Lesson 32 • Advanced
Module & Package Architecture for Large Codebases
Learn how to structure and scale large Python applications. Master the architectural patterns used by Django, FastAPI, Airflow, and enterprise teams to build maintainable codebases with thousands of files.
Module & Package Architecture for Large Codebases
When your project grows beyond a few files, the MOST important factor for long-term success is structure.

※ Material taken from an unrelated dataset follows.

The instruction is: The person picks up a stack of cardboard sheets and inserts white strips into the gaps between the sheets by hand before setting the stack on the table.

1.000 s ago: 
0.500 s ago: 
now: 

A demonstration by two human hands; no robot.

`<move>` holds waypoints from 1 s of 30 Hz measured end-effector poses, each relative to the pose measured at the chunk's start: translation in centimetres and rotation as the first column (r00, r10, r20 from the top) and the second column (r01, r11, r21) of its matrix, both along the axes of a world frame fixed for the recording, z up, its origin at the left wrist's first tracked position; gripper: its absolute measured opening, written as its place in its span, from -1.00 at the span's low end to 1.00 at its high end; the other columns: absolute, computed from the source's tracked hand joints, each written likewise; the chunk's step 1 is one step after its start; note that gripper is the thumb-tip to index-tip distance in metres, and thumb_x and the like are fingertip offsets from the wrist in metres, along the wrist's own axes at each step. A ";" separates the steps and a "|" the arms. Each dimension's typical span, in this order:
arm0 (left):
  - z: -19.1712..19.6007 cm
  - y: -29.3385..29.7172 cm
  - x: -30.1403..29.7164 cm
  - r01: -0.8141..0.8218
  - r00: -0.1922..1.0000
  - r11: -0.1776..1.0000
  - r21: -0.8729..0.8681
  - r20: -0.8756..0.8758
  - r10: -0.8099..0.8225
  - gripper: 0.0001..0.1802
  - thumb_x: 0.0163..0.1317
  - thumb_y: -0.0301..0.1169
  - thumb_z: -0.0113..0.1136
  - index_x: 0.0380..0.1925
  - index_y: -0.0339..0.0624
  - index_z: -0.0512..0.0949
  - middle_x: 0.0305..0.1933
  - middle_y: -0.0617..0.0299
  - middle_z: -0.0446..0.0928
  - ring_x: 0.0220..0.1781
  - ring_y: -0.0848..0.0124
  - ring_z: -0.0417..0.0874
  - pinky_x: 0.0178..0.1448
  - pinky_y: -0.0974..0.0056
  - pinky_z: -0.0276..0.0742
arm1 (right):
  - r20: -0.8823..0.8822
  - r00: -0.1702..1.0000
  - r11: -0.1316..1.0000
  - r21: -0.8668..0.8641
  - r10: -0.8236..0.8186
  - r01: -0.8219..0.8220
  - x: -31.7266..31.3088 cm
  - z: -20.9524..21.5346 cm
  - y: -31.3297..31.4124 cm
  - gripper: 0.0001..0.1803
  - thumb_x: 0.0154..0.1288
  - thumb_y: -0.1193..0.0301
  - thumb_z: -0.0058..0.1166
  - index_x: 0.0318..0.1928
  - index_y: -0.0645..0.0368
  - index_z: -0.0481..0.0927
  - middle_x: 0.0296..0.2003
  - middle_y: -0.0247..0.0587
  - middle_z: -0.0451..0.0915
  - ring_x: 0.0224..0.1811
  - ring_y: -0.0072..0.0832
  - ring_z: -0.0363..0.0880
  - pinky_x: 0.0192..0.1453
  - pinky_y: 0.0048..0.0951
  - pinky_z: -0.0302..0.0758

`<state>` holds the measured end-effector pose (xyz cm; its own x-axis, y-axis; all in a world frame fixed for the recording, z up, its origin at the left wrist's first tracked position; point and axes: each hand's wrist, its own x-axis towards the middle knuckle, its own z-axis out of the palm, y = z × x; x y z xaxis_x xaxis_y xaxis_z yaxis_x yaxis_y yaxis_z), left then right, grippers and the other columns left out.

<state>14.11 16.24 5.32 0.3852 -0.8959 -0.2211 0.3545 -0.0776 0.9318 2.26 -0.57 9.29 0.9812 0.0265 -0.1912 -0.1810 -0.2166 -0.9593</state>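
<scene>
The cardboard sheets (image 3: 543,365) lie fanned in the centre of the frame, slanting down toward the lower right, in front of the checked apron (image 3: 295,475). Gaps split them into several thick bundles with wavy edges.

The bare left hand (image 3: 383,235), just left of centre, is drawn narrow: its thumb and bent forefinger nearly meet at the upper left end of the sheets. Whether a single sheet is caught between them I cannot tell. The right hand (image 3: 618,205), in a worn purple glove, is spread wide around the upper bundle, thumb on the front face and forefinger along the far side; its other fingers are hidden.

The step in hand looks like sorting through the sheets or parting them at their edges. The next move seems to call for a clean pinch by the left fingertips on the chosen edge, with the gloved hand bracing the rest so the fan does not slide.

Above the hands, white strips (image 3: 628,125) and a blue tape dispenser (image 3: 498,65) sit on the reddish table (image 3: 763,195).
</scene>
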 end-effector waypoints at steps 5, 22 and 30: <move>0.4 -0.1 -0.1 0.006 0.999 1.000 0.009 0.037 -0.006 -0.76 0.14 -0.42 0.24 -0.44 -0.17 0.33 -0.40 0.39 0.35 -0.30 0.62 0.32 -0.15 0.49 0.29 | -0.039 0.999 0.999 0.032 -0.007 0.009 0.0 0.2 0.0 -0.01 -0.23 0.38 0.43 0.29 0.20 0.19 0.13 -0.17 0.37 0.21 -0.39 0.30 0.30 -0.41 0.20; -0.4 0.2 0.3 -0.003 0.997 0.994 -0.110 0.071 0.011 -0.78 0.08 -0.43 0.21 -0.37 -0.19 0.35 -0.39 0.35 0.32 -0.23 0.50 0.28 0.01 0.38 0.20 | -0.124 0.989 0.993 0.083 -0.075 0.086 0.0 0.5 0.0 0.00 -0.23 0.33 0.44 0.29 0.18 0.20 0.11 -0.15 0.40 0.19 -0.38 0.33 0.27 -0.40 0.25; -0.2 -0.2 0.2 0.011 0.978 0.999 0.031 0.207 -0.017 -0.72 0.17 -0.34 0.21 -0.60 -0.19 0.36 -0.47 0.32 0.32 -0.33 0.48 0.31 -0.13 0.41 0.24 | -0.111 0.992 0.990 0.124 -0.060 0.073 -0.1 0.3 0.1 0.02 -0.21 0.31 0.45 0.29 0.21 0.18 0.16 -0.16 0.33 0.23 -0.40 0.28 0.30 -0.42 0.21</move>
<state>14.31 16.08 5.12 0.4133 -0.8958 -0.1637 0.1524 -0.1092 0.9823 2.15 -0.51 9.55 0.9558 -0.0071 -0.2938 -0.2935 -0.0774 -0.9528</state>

A great architecture makes your code:
- ✔ easier to understand
- ✔ easier to test
- ✔ easier to extend
- ✔ easier to debug
- ✔ easier to onboard new developers
- ✔ scale to thousands of files
This lesson teaches you exactly how professional Python teams structure + scale large applications.
🔥 1. Why Python Projects Need Good Architecture
Small scripts can look like this:
app.py
utils.py
database.pyBut large systems suffer without structure:
- ❌ circular imports
- ❌ duplicated logic
- ❌ unclear module responsibilities
- ❌ "god files" with 5,000–20,000 lines
- ❌ impossible navigation
- ❌ hard-to-test logic
- ❌ breaking one feature breaks everything
Large codebases need:
- modular isolation
- clear domain boundaries
- strong naming conventions
- proper folder hierarchy
- dependency direction
- package-level APIs
⚙️ 2. How Python Imports Actually Work
Understanding the import system is key.
When Python imports a module:
- It searches directories from
sys.path - Looks for a package folder OR
.pyfile - Executes the module once
- Caches it in
sys.modules
Meaning:
- ✔ imports are cached
- ✔ circular imports cause runtime errors
- ✔ module execution on import can be expensive
Rule:
👉 Keep import side-effects to zero. (No DB connections, no heavy computation.)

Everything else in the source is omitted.